Wherever the word "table" shows up in the data, report the line it sits in.

[Start of Attachment]

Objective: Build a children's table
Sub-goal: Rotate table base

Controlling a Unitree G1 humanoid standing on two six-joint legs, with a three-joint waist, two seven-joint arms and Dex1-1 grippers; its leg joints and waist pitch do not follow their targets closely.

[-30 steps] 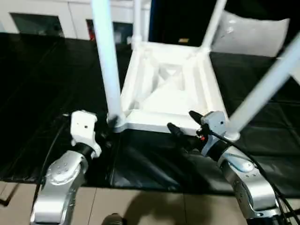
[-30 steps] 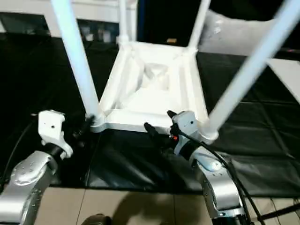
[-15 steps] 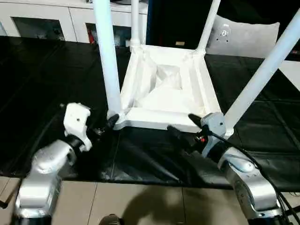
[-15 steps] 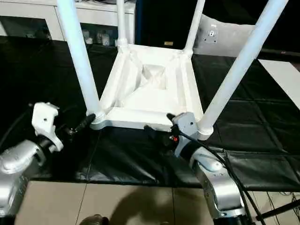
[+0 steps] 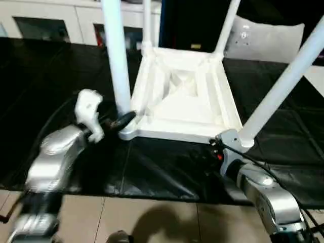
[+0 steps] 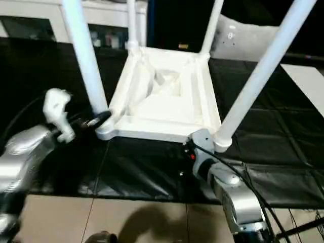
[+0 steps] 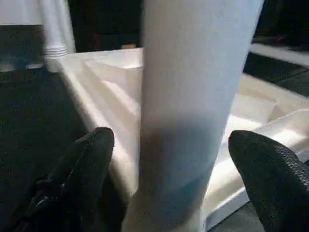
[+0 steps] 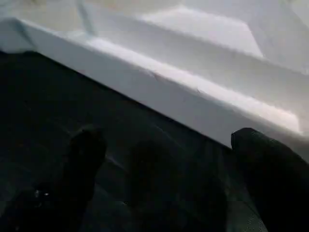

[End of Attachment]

• [RESPONSE TO THIS TASK]
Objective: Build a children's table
Sub-goal: Rotate table base

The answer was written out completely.